EU-Asylreform
Kirchen kontra Regierung
Berlin/Nürnberg (epd) - Neben zahlreichen anderen Flüchtlings- und zivilgesellschaftlichen Organisationen haben am Freitag auch die evangelische Kirche, das Hilfswerk «Brot für die Welt» und die Diakonie deutliche Kritik an der Einigung der EU-Innenminister zum EU-Asylrecht geäußert. Der EKD-Flüchtlingsbischof Christian Stäblein sagte dem Evangelischen Pressedienst am Rande des Kirchentags in Nürnberg: «Man lässt keine Kinder und Familien vor den Toren stehen. Punkt.»
Stäblein bezog sich damit auf den Satz «Man lässt keine Menschen ertrinken. Punkt», der vor vier Jahren auf dem Kirchentag in Dortmund gefallen war und zum Slogan der Seenot-Rettungsbewegung geworden ist.
Der Beauftragte des Rates der Evangelischen Kirche in Deutschland (EKD) für Flüchtlingsfragen zeigte sich enttäuscht, dass sich Bundesinnenministerin Nancy Faeser (SPD) bei den Beratungen der EU-Innenminister und -ministerinnen am Vortag in Luxemburg mit ihren Forderungen nach Ausnahmen für Minderjährige und deren Familienangehörige nicht durchsetzen konnte.
Die EU-Innenminister hatten sich am Donnerstag nach langen Verhandlungen auf eine Asylrechts-Verschärfung verständigt. Ein zentraler Punkt ist die Einführung von Grenzverfahren an der EU-Außengrenze. Menschen die aus Ländern kommen, aus denen nur wenige Flüchtlinge in Europa anerkannt werden, müssen dem Kompromiss zufolge künftig bis zu drei Monate in Lagern oder Einrichtungen an den EU-Außengrenzen ausharren, bis ihr Verfahren abgeschlossen ist. Sie sollen von dort aus zurückgeschickt werden, wenn sie kein Bleiberecht erhalten.

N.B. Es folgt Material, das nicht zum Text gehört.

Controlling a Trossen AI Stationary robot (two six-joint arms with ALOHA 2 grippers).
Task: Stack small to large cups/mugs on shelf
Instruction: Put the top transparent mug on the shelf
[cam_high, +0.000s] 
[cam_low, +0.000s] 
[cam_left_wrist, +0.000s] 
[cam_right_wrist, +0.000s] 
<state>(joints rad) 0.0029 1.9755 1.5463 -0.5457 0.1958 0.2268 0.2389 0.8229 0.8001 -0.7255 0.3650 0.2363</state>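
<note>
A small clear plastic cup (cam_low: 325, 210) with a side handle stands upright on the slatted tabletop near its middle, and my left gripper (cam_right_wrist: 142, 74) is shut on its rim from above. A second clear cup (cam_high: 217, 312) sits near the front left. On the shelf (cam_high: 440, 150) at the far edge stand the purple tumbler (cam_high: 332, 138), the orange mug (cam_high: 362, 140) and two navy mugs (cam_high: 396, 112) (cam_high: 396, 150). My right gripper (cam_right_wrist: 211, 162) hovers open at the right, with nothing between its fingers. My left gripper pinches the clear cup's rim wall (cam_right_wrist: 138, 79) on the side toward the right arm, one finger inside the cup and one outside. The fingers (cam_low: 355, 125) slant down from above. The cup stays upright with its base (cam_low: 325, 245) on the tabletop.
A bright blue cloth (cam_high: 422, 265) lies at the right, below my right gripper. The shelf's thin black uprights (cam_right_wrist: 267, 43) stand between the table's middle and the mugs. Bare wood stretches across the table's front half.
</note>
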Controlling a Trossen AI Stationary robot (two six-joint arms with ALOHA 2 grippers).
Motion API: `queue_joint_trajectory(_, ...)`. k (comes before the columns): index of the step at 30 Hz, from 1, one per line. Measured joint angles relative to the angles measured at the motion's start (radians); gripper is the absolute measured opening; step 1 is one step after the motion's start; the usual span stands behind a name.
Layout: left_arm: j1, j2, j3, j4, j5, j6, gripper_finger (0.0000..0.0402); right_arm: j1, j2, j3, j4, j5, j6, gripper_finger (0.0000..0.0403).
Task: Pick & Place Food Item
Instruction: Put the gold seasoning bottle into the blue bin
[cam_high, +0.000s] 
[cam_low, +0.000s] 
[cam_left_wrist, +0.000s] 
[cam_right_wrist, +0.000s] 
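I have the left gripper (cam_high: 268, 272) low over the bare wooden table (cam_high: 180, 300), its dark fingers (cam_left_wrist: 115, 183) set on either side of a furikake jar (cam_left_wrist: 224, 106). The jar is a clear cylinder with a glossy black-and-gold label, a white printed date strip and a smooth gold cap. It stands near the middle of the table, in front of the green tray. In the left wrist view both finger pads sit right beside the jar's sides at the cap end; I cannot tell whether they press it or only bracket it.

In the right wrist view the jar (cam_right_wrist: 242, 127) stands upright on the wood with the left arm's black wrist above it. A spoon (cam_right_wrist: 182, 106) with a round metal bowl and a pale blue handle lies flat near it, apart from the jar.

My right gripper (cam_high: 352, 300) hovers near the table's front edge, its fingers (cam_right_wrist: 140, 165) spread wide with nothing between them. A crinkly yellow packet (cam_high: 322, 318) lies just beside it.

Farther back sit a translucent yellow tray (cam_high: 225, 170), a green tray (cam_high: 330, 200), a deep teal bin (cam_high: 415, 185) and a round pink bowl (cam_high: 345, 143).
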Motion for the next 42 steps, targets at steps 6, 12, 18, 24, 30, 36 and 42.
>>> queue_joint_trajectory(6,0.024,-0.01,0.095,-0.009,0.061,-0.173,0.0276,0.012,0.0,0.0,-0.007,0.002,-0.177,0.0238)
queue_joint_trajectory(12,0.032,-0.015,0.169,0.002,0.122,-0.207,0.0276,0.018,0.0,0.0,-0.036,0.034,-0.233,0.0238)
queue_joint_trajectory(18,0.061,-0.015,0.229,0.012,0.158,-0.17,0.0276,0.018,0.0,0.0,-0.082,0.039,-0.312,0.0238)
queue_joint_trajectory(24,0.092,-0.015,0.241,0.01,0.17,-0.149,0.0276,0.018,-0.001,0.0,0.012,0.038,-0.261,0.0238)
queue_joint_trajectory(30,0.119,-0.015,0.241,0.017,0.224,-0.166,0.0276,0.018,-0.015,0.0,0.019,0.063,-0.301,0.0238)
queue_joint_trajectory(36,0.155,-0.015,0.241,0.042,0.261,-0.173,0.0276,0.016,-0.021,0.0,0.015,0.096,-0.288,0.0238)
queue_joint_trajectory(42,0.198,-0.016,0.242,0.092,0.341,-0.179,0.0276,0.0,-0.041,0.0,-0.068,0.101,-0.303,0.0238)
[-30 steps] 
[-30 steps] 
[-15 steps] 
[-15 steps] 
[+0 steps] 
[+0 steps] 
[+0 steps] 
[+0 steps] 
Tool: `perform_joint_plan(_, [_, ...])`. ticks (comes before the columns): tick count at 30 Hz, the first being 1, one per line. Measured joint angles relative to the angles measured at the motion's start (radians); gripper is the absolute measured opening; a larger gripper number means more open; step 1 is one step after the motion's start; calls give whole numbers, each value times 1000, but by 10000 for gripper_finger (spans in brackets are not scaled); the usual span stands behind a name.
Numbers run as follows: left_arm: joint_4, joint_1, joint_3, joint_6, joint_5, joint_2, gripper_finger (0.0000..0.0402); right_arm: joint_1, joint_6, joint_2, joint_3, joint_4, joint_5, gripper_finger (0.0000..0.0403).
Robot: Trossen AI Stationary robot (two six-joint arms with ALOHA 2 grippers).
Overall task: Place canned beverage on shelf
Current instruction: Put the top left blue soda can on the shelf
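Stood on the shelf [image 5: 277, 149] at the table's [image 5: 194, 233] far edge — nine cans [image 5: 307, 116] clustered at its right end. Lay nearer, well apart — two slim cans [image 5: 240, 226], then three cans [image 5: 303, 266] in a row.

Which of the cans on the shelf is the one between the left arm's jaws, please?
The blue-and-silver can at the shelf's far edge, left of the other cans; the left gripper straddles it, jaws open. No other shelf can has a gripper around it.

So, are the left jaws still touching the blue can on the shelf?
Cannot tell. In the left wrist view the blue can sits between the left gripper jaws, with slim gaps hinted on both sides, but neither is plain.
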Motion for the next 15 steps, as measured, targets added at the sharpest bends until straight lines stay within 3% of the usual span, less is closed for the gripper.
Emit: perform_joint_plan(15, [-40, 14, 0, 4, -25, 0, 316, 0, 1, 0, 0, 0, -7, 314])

Die Vorschläge der EU-Innenminister sollen die Zahl der Asylbewerber mit geringen Bleibechancen reduzieren und Abschiebungen vereinfachen. Daneben sieht ein Solidaritätsmechanismus eine fairere Verteilung von Schutzsuchenden in den EU-Ländern oder Ausgleichzahlungen vor. «Uns ist eine historische Entscheidung gelungen», hatte Faeser in Luxemburg erklärt.
Unterstützung erhielt sie von Außenministerin Annalena Baerbock (Grüne) und Bundesjustizminister Marco Buschmann (FDP). Baerbock sprach von einem nötigen Kompromiss, den Deutschland für eine gemeinsame europäische Asylpolitik habe eingehen müssen. Buschmann sagte dem «Redaktionsnetzwerk Deutschland» (Freitag), Europa schaffe «mehr Ordnung und klare Regeln - und die Instrumente, diese auch durchzusetzen.» Demgegenüber erklärte der stellvertretende Fraktionsvorsitzende der Unions-Bundestagsfraktion, Thorsten Frei (CDU), die Fortschritte seien gegen Faeser von ihren EU-Kollegen durchgesetzt worden. Deutschland habe versucht, die Vorschläge de EU-Kommission zu verwässern.
Bundesfamilienministerin Lisa Paus (Grüne) und Bundeswirtschaftsminister Robert Habeck (Grüne) unterstützten den Kompromiss zwar, erklärten aber er sei «sehr problematisch» (Paus) und «sehr schmerzhaft» (Habeck auf Twitter) «weil Familien nicht pauschal von den problematischen Grenzverfahren ausgenommen werden». Paus versicherte, sie werde sich weiter dafür einsetzen.
Die Diakonie und das eangelische Hilfswerk "Brot für die Welt" kritisierten den Asyl-Kompromiss scharf. Er sei »kein historischer Erfolg, sondern ein historischer Bruch des Flüchtlingsschutzes«, erklärte Dagmar Pruin, die Präsidentin von »Brot für die Welt«. Europa ziehe einen tiefen Burggraben um die Außengrenzen, weil nach den Plänen künftig viel mehr Menschen in Drittstaaten zurückgeschickt werden könnten, wo sie nicht sicher seien. Diakonie-Präsident Ulrich Lilie sprach von einem »fatalen Signal« aus Luxemburg. Es sei nun am Europäischen Parlament, den Kompromiss zu korrigieren, mahnte Lilie: »Die Vorstellung, dass künftig auch Familien mit Kindern an den Außengrenzen inhaftiert werden könnten, ist unerträglich."